Eligibility Criteria

Ages Eligible for Study

18 years and older (Adult, Older Adult)

Accepts Healthy Volunteers

No

Genders Eligible for Study

Female

Description

Inclusion criteria:

  • Participant must be female >=18 years of age, able to understand the study procedures, and subsequently agreed to participate in the study by providing written informed consent.
  • Participants must have recurrent high-grade serous, endometrioid, or clear cell ovarian, fallopian tube, or primary peritoneal cancer.
  • Participants must be considered resistant to the last administered platinum therapy.
  • Participants must have completed at least 1 but no more than 3 prior lines of therapy for advanced or metastatic ovarian cancer.
  • Participants must have been previously treated with platinum-based regimen, taxane agent(s), and bevacizumab.
  • Participant has measurable disease according to RECIST v.1.1.
  • Participant has an Eastern Cooperative Oncology Group (ECOG) performance status of 0 or 1.
  • Participant has adequate organ function.
  • Females with childbearing potential have a serum pregnancy test that is negative 72 prior first dose and are not breastfeeding. Participant must also agree to abstain from activities that could result in pregnancy from enrollment through 180 days after the last dose of study treatment.
  • Participant must provide formalin fixed paraffin embedded (FFPE) tumor tissue block(s) with sufficient tumor content (as confirmed by the Sponsor's designated central laboratory) during screening to enable BRCA testing and PD-L1 testing.
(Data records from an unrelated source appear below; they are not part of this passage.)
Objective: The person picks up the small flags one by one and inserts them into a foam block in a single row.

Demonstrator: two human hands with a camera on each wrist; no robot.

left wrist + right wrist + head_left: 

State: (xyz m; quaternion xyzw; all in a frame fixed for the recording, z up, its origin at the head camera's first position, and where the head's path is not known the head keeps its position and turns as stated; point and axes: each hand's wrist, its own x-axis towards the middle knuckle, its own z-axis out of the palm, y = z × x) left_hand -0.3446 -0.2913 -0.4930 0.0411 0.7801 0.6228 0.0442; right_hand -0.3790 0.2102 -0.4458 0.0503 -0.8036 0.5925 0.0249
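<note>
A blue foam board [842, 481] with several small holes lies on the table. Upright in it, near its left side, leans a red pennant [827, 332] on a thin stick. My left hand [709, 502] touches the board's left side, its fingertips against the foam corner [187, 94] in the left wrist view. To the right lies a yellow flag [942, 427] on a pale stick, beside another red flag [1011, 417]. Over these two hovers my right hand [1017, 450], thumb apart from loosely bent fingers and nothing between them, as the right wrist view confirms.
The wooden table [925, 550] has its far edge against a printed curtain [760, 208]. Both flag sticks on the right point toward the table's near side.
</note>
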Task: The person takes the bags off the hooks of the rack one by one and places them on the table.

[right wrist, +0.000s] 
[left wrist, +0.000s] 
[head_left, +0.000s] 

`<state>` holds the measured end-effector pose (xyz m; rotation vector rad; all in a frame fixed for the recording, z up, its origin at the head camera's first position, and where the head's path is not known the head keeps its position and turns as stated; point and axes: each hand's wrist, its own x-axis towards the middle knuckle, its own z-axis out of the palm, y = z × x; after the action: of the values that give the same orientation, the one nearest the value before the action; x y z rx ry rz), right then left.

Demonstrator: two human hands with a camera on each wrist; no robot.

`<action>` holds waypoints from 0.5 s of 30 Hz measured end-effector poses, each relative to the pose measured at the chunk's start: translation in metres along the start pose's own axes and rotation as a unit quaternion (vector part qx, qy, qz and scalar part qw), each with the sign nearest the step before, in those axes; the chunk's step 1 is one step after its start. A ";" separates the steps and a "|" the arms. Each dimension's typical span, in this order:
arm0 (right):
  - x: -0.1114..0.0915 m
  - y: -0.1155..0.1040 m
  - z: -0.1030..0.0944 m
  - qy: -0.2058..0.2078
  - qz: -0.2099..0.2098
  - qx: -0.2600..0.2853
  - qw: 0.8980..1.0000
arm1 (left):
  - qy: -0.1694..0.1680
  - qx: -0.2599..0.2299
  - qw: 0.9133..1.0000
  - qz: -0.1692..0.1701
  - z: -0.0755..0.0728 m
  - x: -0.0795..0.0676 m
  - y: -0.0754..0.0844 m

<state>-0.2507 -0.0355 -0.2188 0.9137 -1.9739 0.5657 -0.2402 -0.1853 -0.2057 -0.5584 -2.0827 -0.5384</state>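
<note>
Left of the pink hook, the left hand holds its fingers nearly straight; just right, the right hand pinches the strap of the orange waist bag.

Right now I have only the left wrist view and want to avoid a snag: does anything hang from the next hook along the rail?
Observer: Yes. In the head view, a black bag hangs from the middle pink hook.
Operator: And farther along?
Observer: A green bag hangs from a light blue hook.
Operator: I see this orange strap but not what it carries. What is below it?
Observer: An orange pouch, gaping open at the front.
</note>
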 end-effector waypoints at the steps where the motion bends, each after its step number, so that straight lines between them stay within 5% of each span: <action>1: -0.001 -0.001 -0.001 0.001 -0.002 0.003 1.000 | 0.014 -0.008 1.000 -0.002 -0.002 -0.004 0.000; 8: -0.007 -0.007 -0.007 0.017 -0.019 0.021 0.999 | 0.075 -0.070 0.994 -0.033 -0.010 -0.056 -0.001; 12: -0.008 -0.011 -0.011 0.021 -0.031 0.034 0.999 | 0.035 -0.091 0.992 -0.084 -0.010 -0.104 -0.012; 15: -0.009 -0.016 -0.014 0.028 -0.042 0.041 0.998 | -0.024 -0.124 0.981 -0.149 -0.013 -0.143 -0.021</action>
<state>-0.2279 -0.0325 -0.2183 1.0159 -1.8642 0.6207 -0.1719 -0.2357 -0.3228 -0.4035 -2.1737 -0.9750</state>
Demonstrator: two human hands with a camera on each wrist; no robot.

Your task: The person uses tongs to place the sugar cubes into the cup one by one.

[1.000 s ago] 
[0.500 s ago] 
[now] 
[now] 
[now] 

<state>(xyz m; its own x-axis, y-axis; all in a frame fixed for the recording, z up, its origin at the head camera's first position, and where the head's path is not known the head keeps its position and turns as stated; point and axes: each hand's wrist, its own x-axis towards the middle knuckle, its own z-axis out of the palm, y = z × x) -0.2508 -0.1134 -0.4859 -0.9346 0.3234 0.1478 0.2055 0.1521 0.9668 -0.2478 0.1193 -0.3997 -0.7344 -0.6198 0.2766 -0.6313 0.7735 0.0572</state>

The use of slides created from paraffin-embedded tissue as opposed to FFPE blocks must be approved by the Sponsor.
  • Participant must agree to complete health-related quality of life (HRQoL) questionnaires throughout the study.

Exclusion Criteria:

  • Participant who experienced disease progression within 3 months (12 weeks or 84 days) of first-line platinum therapy.
  • Participants with a known deleterious or suspected BRCA 1 or 2 mutation.
  • Participant has received prior therapy with an anti-PD-1, anti-PD-L1 or anti-PD-L2 agent.
  • Participant has received prior therapy with a PARP-1/PARP-2 inhibitor.
  • Participant has a known hypersensitivity to dostarlimab (TSR-042), Niraparib, their components, or their excipients.
  • Participant has a known history of myelodysplastic syndrome or acute myeloid leukemia.
  • Participant has not recovered from prior chemotherapy induced adverse events.
  • Participant has a known diagnosis of immunodeficiency or is receiving systemic steroid therapy exceeding an equivalent of prednisone 10 mg daily or any other form of immunosuppressive therapy within 7 days prior to the first dose of study treatment.
  • Participant is currently participating in a treatment study or has participated in a study of an investigational agent within 4 weeks of the first dose of treatment.
  • Participant has received prior systemic anticancer therapy including cytotoxic chemotherapy, hormonal therapy given with the intention to treat ovarian cancer, or biological therapy within 3 weeks of the first dose of study treatment.
  • Participant has received live vaccine within 14 days of planned start of study therapy
  • Participant has symptomatic uncontrolled brain or leptomeningeal metastases. (If investigator feels participant symptoms are not symptomatic, participants can undergo a scan to confirm for eligibility).
  • Participant had major surgery with 4 weeks of starting the first dose of the study treatment or participant has not recovered from any effects of any major surgery.
  • Participant has a known additional malignancy that progressed or required active treatment within the last 2 years.
  • Participant is considered a poor medical risk due to a serious, uncontrolled medical disorder, nonmalignant systemic disease or active controlled infection.
  • Participant has a history or current evidence of any condition, therapy, or laboratory abnormality that might confound the results of the study.
  • Participant has known active hepatitis B (hepatitis B surface antigen reactive) or hepatitis C (hepatitis C virus ribonucleic acid, qualitative).
  • Participant with a known history of human immunodeficiency virus (HIV) are allowed if they meet all of the following criteria:

    1. Cluster of differentiation 4 >=350/microliter (μL) and viral load <400 copies/milliliter (mL)
    2. No history of acquired immunodeficiency syndrome-defining opportunistic infections within 12 months prior to enrollment
    3. No history of HIV-associated malignancy for the past 5 years
    4. Concurrent antiretroviral therapy as per the most current National Institutes of Health (NIH) Guidelines for the Use of Antiretroviral Agents in Adults and Adolescents Living with HIV started >4 weeks prior to study enrollment
  • Participant is immunocompromised. Participants with splenectomy are allowed.
  • Participant has an ongoing bowel obstruction or has other conditions that would lead to impaired absorption of oral niraparib.
  • Participant has active autoimmune disease that has required systemic treatment in the past 2 years (ie, with use of disease-modifying agents, corticosteroids, or immunosuppressive drugs). Replacement therapy (eg, thyroxine, insulin, or physiologic corticosteroid replacement therapy for adrenal or pituitary insufficiency) is not considered a form of systemic treatment.

Study Plan

This section provides details of the study plan, including how the study is designed and what the study is measuring.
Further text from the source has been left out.